As students in a selective enrollment school, most of my students have parents who advocate for them and communities of support to help them succeed. I hope this part of the unit will help them see education as a consumer civil right for all students in Chicago and see Englewood as ground zero for these battles over quality education.

Lingua Franca

I am positioning education in the consumer world of shopping and home ownership. There are some problems with this approach as the people who lived the experience did not see the desire for quality education as a consumer product. I suggest making sure that students understand that the conceptual shift to pre-collegiate education as a consumer product to be shopped for and selected is a relatively new phenomenon. That said, I still think it is useful to place education and schooling within the conversation over access to retail and home ownership since they are so intertwined in the story of Englewood's past and present. To better understand the content in this unit, it would be useful if students knew the basics of the court cases Plessy v. Ferguson and Brown v. Board of Education.

Future: It Takes a Garden to Build a Community

Built Environment

Part Four of this unit is the creation of the product (website) that brings their learning to life for a real-world audience. Each of the three previous sections build up to the final part of the unit. This portion asks students to find ways to rebuild consumer Englewood in the three ways discussed: shopping, housing, and education. Students will work on the areas that they find most interesting in order to reach out to community organizations and research programs implemented elsewhere to help revive struggling communities.

This section will be guided by the metaphor of the community garden. For a garden to grow, certain resources are required. First, a successful community needs good soil. Good soil is rich in nutrients and helps support the growth from seed to flower. The good soil represents what we focused on in parts one through three. Quality mixed-income housing, anchor stores that can weather economic storms, and quality schools. Part four will talk about other aspects necessary to create a flowering community. Water, a vital part of growth requires a balance between too much water and too little. I am reminded here of the importance of smart, purposeful, community-driven development. Students will research what development has already happened in Englewood along with what examples from other neighborhoods and cities might be useful to replicate. Plants cannot grow without sunlight. For Englewood, sunlight means a source of positive media to help change its reputation across the city. Such exposure would help to promote economic growth and encourage in-migration that would strengthen the community. Finally, no garden can long survive competition from pernicious weeds. It would be easy here to make the "bad seed" argument, but true community sees its members as part of the solution. Weeding here can mean the effort of the people to be responsible for maintaining the community.

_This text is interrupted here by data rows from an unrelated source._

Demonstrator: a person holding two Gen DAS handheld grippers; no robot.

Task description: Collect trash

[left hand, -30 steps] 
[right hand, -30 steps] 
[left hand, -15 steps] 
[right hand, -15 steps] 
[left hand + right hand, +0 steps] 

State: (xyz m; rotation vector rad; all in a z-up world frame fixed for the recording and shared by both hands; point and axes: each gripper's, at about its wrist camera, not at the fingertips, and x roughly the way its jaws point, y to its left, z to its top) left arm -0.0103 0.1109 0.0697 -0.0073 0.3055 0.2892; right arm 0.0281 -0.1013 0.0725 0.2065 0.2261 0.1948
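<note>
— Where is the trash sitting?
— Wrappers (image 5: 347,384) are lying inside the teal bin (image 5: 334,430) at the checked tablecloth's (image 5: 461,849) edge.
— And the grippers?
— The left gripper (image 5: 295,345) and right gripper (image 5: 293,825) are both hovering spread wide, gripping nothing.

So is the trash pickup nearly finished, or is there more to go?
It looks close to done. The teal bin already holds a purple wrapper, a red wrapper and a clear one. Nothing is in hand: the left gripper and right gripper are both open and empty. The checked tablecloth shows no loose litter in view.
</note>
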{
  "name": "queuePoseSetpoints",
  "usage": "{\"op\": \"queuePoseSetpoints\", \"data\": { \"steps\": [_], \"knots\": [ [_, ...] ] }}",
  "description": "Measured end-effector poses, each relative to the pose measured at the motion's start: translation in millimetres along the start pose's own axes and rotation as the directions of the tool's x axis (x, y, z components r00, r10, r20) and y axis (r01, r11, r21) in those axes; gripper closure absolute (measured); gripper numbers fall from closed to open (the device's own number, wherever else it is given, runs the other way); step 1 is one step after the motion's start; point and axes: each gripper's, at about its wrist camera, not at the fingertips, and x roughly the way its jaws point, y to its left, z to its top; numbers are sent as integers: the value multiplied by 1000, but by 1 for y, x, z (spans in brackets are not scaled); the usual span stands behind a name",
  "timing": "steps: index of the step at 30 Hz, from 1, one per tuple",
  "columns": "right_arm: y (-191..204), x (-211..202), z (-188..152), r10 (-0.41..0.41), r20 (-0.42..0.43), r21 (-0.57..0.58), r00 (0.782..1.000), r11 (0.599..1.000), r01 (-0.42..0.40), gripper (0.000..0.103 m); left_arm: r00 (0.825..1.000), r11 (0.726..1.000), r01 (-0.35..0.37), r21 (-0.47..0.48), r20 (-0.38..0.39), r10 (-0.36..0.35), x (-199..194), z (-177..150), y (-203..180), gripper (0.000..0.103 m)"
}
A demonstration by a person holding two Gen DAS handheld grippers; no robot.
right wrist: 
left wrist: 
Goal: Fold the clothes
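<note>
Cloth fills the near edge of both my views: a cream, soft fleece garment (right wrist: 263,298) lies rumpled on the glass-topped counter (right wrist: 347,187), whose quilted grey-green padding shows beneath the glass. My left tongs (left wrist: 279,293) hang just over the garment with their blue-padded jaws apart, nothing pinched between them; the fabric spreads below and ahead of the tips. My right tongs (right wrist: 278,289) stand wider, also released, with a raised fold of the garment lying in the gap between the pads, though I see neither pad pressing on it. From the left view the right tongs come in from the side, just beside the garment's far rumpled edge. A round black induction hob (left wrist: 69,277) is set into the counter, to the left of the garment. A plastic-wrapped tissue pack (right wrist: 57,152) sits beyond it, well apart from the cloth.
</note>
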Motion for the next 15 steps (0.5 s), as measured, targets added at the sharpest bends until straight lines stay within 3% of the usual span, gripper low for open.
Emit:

Summative Assessment-How will I know my students achieved the content and skill objectives?

End Point

Education philosopher John Dewey believed, "Education is a process of living and not a preparation for future living." 16 This perspective demands that the products of learning are relevant and authentic for the students present lives. This unit is a four-part, year-long curriculum guided by the macro-objective of understanding the story of consumer Englewood's past in order to help re-imagine its future. It will have formal, formative assessments that will measure the preconceptions, mid-conceptions, and post-conceptions of their beliefs and understanding of the neighborhood but will conclude with a larger summative assessment that asks them to apply their learning to a new situation; in this case, to think about solutions to help design a neighborhood that serves the residents.

Working with a Chicago-based organization called Mikva Challenge 17, my students will use parts one through three to build a historical frame through which to see present-day Englewood. From this new understanding, I hope to create projects that help existing community organizations to further promote their efforts to revitalize the neighborhood's residential, commercial, and educational centers from within. 18 This final product will be a team-created website that synthesizes the information from parts one through three into a well-organized and coherent argument about the possible future of Englewood and defending it with information from its past and present. (See appendix for suggestions on teaching students how to make quality websites in content and design)

Seeing Through a Critical Consumer Lens

Critical reading is at the heart of helping students put ideas and arguments they come across in their lives into a larger perspective. This unit asks students to view the sources we examine through a consumer lens. This is no easy task and requires some careful scaffolding. Asking students to view the world through an objective consumer lens is like what economist Tomas Sedlacek says about asking an economist about the difference between price and value: "These questions are like asking a fish 'What is water?' A fish is so surrounded by it that it doesn't even realize what water is." 19 To read critically one must separate oneself from the content and identify unexamined assumptions.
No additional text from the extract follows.